Audio Analytics Use Cases for Autonomous Vehicles
Emergency Siren Detection
It detects and recognizes the siren sound of approaching emergency vehicles such as ambulances, fire trucks, or police vehicles. This detection system or mechanism trained by deep learning models as well as machine learning services models can be used to perform classification and regression analysis. Through artificial intelligence development, the model is trained with colossal amounts of data for it to accurately identify the emergency siren sound and non-emergency sounds. Upon identifying siren sounds, it enables the autonomous vehicle to make the right decision by avoiding any dangerous scenarios by pulling the autonomous vehicle over and giving the emergency vehicle way to pass by.
Engine Sound Anomaly Detection
It can automatically detect possible engine failures at a very early stage by analyzing the vehicle’s engine sound. The vehicle will have a specific sound when it has no engine problems or when it’s working under normal conditions, and a completely different one when there are any engine problems/faults. Machine learning services are mainly responsible for this constant engine monitoring so that it detects any anomalies by analyzing the engine sounds. This use case model will help ensure the autonomous vehicle’s engine health is top-notch with prompt alerts delivered early so that it helps users to make the right decisions avoiding dangerous scenarios, complete engine failure, or break-downs.
Lane Change on Honking
A model that helps an autonomous vehicle to change lanes when another vehicle from behind honks in order to pass by. The training of the model is done with the right set of accurate artificial intelligence development data to enable the autonomous vehicle to make lane-changing decisions almost similar to humans when hearing a honking vehicle from behind.
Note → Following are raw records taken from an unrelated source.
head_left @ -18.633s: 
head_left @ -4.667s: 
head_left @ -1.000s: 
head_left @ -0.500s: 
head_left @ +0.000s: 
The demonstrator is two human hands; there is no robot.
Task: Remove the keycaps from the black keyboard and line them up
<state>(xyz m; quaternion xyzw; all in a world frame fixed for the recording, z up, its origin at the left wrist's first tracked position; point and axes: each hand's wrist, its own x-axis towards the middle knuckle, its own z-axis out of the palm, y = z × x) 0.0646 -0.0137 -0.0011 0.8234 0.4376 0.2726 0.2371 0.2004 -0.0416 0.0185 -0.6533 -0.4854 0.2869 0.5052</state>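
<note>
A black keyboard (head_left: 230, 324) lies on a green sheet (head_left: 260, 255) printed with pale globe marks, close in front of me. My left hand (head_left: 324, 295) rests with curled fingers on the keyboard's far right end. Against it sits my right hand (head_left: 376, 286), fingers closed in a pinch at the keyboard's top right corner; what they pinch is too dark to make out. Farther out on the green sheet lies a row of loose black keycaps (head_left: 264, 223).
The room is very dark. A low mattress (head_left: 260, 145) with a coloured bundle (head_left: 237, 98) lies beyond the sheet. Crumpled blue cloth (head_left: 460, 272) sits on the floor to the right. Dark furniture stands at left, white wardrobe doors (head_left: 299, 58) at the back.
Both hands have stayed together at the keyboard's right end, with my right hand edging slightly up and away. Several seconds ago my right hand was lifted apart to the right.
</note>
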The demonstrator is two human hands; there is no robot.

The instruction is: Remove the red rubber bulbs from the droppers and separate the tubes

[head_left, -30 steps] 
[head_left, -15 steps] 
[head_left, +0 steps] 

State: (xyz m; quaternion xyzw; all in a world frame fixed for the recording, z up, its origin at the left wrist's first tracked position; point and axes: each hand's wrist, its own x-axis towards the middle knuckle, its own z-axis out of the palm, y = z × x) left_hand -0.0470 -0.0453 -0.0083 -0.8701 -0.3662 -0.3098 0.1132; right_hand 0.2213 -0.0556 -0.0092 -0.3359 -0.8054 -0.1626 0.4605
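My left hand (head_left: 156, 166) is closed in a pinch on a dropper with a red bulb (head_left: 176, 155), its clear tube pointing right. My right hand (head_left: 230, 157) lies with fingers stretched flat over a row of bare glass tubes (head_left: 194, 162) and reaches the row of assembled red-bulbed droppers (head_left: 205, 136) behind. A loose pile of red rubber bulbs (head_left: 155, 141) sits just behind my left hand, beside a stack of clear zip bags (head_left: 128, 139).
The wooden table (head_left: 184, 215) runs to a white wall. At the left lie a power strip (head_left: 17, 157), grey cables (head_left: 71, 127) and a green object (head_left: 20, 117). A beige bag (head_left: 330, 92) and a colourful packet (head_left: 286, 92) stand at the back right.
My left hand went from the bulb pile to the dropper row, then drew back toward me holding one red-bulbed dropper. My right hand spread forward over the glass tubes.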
This is done by integrating NLP along with the artificial intelligence services algorithms so that there is accurate processing of human speech interaction with the autonomous vehicle. Using voice commands, the user can easily control the vehicle or speak with it for better interaction that can help make better decisions. Assigning the self-driving vehicle to help reach the user at a specific location and time, giving the vehicle a name, or making it perform even more complex tasks such as having to make multiple stops, and many more can be done with this model use case. Although to have it pack more of a human-like behavior or effective presence of mind and better interpretational capabilities, it requires even more powerful NLPs that are needed to help it make perfectly logical decisions. It avoids any dangerous scenarios by eliminating any blind obeying of user commands by the autonomous vehicle which would otherwise have serious consequences.
So these are the vital aspects of machine learning-based audio analytics technology used in autonomous cars. The underlying artificial intelligence development algorithms and other things are what make the autonomous vehicle even more safe and reliable to humans. This will ultimately enhance the passenger experience, on-road safety, along with prompt and timely engine maintenance of autonomous vehicles.